◆ What to work on:
Among the entries below, find the lines that hold the word "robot" and report them.

◆ Data items:
[Start of section]

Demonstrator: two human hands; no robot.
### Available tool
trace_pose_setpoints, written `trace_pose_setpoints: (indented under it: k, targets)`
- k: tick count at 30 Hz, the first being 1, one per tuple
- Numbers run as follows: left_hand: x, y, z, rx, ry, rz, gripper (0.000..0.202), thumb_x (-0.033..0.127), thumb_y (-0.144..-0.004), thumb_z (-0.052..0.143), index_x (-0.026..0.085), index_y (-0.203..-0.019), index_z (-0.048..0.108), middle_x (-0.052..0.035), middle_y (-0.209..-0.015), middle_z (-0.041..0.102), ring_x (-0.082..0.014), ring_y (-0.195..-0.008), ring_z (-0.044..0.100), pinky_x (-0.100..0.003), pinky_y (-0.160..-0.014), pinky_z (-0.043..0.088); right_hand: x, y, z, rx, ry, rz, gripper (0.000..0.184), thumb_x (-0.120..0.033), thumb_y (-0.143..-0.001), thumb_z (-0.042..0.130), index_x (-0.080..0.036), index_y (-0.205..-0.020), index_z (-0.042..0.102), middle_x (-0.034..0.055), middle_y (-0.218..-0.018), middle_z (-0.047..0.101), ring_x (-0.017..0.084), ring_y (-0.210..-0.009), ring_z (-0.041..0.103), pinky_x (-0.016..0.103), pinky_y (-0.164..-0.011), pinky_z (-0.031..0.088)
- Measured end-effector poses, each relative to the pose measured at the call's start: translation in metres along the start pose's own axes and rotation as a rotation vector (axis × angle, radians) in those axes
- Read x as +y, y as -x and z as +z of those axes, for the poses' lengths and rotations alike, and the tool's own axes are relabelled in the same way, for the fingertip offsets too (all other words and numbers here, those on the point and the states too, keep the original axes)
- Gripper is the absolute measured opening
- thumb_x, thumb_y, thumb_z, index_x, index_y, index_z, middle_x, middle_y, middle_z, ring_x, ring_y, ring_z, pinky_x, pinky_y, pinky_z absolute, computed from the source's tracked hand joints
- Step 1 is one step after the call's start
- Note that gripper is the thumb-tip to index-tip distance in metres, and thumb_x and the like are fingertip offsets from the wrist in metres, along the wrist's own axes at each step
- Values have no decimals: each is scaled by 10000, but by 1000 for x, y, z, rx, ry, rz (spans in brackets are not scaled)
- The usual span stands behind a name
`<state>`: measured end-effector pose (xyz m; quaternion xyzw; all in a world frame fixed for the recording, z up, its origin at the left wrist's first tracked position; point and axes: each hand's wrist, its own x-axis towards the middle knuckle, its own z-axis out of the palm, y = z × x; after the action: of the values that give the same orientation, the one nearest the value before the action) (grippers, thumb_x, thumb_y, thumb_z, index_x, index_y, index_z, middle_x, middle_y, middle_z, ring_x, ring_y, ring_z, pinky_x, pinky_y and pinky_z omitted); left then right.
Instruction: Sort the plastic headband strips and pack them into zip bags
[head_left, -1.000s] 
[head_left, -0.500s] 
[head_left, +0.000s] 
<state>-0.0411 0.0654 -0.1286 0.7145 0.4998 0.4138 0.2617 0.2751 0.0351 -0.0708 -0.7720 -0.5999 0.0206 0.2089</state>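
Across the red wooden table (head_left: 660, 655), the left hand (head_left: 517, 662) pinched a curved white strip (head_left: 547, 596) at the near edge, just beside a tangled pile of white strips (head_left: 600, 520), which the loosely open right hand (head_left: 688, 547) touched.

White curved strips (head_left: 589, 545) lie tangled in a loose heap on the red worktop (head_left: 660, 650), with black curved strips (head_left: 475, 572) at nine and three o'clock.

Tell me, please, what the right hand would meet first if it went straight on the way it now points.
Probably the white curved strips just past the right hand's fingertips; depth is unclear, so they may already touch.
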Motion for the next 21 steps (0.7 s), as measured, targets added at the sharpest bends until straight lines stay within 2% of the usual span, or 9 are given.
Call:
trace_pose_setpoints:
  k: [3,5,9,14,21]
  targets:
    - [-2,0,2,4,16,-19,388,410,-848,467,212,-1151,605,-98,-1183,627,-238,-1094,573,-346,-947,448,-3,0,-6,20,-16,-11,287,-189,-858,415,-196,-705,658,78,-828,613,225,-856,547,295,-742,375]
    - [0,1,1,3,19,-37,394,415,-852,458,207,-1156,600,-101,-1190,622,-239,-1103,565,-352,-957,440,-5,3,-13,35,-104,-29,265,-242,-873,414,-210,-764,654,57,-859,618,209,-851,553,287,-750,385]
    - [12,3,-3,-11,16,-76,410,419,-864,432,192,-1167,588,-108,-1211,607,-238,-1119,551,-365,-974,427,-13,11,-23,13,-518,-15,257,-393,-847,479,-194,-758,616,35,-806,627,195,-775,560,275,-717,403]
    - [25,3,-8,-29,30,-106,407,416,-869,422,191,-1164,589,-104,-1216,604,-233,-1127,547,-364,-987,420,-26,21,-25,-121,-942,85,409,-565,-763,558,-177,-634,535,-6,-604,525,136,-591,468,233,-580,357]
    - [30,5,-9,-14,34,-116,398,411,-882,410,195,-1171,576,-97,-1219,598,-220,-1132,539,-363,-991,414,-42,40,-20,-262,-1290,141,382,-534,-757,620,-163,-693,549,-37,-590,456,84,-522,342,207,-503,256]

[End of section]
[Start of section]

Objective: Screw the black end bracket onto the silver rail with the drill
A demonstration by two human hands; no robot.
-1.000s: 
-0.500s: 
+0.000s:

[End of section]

◆ Solved exercise:
Demonstrator: two human hands; no robot.
A demonstration by two human hands; no robot.

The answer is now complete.